- Exercise description
The answer must be a single number: the count of lines in the records below that contain the word "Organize".

* * *

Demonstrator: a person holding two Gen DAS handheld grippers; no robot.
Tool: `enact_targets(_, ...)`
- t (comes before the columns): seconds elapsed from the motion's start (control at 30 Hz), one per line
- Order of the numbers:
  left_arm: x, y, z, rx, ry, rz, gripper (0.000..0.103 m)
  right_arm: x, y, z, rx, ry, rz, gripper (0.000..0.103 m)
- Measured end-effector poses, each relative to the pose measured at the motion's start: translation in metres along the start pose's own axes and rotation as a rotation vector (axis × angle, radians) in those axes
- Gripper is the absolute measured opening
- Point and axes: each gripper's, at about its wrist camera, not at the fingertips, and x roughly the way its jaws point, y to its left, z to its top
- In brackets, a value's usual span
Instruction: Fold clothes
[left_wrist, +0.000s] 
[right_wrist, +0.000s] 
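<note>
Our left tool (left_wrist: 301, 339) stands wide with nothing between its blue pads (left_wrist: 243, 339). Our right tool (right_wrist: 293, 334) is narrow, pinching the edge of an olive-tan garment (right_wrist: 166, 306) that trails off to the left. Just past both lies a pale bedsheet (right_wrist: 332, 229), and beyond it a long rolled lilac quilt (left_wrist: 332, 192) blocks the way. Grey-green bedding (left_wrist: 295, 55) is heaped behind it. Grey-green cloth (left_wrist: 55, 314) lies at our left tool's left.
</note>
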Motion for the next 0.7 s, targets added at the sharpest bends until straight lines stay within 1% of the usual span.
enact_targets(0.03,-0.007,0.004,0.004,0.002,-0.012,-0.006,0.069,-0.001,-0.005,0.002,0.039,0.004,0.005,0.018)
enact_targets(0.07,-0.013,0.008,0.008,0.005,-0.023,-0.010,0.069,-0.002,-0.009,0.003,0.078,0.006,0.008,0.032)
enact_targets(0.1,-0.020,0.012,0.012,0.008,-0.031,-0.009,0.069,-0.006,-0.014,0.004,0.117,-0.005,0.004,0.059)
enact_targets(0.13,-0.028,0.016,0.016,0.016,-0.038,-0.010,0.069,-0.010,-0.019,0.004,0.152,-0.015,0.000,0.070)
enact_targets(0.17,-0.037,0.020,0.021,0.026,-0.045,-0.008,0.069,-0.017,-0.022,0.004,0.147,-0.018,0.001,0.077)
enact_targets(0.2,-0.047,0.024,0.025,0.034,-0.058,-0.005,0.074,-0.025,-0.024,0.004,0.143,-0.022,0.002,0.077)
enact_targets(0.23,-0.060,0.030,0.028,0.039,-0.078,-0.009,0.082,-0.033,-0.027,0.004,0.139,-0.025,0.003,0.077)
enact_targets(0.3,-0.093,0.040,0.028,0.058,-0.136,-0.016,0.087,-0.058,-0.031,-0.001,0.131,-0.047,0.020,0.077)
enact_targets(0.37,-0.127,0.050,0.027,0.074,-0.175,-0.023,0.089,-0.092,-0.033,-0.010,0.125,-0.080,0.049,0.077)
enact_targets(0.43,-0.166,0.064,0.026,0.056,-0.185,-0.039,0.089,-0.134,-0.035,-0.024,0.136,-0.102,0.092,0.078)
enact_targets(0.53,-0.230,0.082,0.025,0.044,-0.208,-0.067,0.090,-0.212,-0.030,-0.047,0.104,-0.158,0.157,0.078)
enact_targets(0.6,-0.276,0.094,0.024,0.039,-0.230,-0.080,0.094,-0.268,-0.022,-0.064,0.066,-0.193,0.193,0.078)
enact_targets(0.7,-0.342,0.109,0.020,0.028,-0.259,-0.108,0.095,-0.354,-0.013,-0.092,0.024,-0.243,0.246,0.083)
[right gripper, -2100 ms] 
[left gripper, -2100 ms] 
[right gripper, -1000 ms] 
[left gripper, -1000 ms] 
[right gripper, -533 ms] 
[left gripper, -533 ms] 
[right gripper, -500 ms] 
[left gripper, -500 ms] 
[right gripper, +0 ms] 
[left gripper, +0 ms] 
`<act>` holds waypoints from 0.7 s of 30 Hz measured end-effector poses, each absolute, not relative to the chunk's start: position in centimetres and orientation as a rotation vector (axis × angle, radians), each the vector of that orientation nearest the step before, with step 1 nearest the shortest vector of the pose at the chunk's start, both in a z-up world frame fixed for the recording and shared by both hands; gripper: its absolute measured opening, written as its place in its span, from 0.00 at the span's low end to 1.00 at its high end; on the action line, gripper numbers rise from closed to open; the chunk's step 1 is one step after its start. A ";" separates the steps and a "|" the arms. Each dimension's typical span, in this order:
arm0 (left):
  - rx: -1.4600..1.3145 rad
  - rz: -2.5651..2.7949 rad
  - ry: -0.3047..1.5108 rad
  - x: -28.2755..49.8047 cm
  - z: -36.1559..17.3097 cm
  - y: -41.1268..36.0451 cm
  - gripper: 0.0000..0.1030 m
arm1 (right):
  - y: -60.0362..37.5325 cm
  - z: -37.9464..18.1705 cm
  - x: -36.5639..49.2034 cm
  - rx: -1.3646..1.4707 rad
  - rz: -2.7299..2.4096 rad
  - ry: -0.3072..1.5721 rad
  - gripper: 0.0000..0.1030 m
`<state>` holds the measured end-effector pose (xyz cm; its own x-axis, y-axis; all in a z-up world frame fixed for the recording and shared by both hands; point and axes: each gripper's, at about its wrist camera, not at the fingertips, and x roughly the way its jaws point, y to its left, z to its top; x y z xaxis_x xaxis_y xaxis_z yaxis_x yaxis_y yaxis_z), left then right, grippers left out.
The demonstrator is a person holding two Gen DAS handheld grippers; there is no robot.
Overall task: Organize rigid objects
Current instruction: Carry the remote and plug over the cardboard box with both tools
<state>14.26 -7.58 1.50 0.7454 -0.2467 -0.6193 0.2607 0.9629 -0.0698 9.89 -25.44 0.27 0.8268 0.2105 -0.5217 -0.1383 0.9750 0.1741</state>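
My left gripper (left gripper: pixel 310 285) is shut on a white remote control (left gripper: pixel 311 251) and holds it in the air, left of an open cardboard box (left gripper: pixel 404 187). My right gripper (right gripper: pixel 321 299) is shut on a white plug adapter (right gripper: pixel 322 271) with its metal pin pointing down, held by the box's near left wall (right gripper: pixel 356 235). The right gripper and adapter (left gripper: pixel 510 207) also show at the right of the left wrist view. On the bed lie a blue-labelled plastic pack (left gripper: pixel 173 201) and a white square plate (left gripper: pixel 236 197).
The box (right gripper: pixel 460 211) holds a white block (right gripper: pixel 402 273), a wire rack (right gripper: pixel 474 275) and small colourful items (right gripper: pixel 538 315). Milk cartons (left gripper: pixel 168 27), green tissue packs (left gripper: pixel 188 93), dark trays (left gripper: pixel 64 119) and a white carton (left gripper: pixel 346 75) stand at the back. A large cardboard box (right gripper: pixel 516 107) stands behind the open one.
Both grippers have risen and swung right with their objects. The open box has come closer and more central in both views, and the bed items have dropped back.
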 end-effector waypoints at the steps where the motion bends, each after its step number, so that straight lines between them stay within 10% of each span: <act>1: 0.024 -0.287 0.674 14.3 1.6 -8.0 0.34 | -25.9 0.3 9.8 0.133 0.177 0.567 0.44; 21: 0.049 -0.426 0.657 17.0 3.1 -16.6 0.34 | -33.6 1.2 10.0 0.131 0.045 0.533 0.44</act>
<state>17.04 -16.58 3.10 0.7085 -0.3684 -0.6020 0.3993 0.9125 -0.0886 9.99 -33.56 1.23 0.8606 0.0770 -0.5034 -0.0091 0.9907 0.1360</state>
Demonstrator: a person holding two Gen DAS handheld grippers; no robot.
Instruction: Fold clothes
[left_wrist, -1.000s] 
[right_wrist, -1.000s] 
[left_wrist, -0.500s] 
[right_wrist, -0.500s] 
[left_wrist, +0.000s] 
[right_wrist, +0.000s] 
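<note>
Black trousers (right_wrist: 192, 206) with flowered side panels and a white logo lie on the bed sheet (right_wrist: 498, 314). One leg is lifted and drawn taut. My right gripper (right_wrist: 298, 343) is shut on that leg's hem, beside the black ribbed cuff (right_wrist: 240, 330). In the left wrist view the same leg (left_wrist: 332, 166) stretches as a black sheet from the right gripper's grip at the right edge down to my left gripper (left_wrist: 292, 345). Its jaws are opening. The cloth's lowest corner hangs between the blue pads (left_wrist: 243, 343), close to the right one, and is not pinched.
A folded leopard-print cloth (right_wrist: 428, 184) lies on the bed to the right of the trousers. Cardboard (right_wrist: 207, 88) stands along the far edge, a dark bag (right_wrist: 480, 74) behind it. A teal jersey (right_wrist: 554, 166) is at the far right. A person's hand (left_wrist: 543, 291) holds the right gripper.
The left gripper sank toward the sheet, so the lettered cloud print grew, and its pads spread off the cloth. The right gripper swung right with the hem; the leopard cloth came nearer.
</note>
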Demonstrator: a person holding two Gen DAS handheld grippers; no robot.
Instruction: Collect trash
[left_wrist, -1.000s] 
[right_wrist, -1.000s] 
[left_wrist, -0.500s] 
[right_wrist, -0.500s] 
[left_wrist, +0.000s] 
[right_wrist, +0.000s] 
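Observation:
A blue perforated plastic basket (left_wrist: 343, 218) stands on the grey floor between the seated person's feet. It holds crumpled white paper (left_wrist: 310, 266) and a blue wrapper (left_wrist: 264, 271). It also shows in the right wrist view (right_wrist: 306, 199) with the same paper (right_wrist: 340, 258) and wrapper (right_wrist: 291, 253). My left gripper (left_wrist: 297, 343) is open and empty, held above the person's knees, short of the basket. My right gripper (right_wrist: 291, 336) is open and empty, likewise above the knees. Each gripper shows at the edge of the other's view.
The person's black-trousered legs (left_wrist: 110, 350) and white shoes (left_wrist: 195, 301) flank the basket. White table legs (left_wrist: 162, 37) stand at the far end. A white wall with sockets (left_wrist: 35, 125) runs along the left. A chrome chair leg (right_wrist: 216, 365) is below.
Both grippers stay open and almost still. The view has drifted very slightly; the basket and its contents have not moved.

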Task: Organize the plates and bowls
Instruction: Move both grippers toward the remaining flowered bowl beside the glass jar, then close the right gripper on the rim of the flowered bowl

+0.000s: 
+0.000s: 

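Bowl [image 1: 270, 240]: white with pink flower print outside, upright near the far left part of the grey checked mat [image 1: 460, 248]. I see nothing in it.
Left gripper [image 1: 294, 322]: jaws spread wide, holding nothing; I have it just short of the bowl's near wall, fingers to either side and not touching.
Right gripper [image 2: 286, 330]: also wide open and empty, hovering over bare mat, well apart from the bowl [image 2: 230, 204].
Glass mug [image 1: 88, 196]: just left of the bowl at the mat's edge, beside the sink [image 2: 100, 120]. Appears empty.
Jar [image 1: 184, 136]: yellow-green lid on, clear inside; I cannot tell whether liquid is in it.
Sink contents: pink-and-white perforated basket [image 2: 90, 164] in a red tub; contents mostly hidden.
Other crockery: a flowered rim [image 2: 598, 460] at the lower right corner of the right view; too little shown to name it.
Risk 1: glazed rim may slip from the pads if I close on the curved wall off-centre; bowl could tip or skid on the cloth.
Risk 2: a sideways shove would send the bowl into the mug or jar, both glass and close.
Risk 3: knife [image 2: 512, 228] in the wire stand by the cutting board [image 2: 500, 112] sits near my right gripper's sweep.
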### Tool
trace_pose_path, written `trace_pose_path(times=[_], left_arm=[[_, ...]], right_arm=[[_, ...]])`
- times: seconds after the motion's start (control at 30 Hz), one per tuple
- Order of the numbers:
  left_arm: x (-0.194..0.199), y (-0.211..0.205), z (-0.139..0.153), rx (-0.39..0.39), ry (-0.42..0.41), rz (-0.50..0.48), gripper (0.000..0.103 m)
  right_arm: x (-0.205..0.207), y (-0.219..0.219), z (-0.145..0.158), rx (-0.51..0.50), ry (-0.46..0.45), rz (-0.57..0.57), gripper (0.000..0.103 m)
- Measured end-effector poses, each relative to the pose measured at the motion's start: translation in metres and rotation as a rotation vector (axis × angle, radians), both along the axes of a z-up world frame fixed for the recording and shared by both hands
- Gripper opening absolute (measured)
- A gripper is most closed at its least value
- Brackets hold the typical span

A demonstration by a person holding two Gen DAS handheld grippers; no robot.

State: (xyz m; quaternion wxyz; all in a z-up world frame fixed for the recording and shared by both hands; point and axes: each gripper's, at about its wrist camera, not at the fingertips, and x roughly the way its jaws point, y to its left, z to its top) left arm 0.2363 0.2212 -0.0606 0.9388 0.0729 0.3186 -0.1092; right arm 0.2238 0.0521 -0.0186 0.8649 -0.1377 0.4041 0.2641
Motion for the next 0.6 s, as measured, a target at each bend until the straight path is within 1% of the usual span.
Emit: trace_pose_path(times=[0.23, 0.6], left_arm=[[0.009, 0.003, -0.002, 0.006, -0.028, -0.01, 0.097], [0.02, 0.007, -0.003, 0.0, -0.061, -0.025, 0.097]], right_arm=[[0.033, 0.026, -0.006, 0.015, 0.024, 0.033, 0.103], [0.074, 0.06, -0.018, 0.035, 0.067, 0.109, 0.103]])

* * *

- Completed task
2